▸ **Problem to solve**: Begin at the line containing "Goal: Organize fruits" and retype each line through the end of the records exactly. Include nothing else and no pictures.

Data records
<<<<

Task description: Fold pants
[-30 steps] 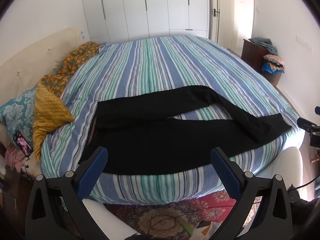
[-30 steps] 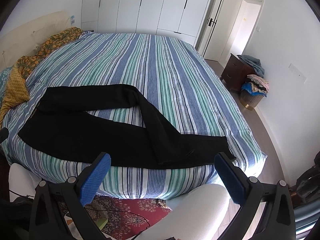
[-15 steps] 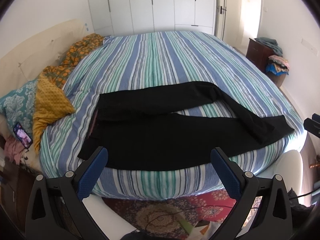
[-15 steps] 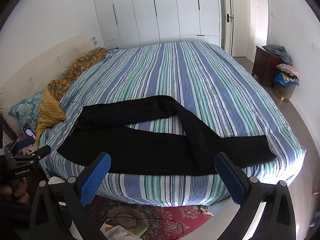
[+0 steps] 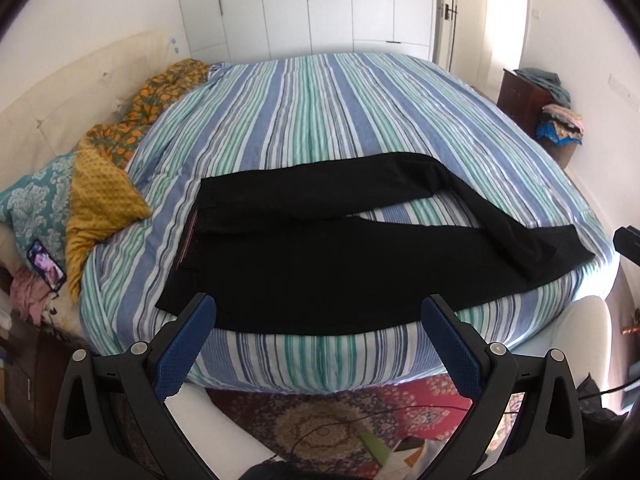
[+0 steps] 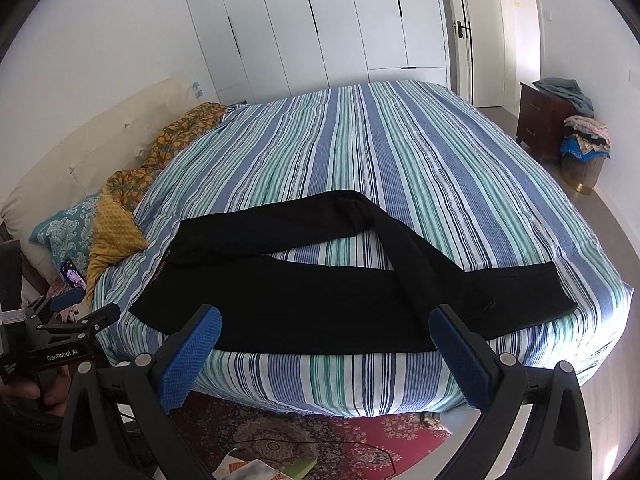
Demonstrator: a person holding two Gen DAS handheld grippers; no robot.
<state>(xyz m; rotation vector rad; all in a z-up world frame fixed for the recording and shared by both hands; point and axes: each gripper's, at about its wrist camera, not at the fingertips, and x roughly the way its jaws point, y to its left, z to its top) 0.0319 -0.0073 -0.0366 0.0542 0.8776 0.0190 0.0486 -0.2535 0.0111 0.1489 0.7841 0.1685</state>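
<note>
one pair of black pants (image 5: 340,264) lies flat along the near edge of the striped bed (image 5: 328,120), waistband left and two legs running right, the far leg bent across the near one, while both tongs, left (image 5: 318,340) and right (image 6: 326,354), hover released.

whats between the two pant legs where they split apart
A bare wedge of the striped bedspread shows between the legs of the black pants, clearest in the right wrist view.
</note>
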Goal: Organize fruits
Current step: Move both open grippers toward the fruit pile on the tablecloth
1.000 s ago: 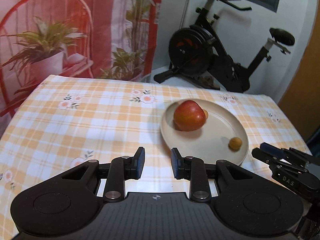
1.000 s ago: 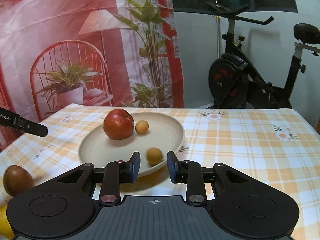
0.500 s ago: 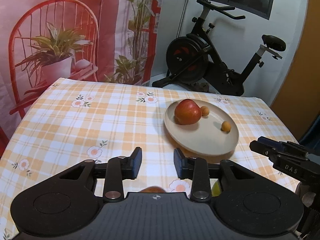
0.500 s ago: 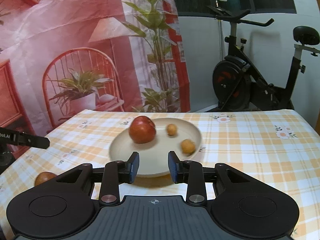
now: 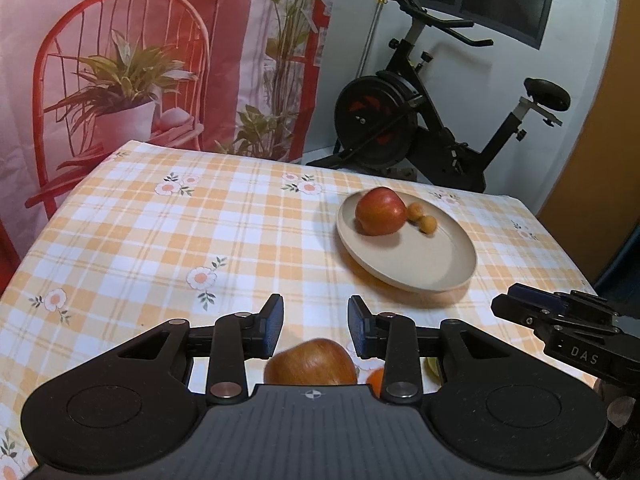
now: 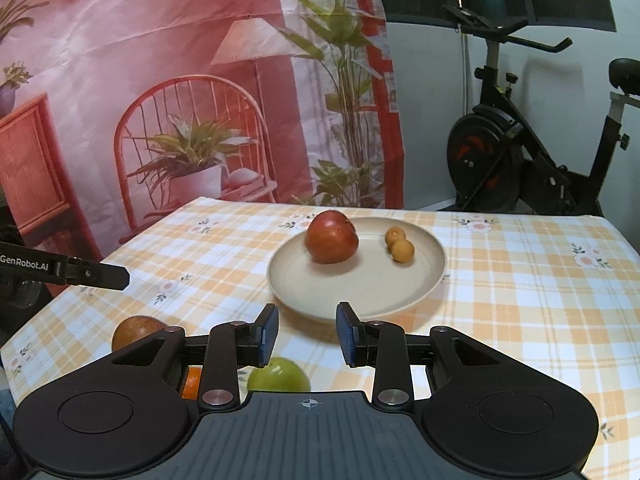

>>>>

▸ **Task response**:
Goal: Organize fruits
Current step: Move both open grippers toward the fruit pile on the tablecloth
1.000 s ago: 
1.000 s ago: 
0.500 s ago: 
0.500 s ago: 
now: 
now: 

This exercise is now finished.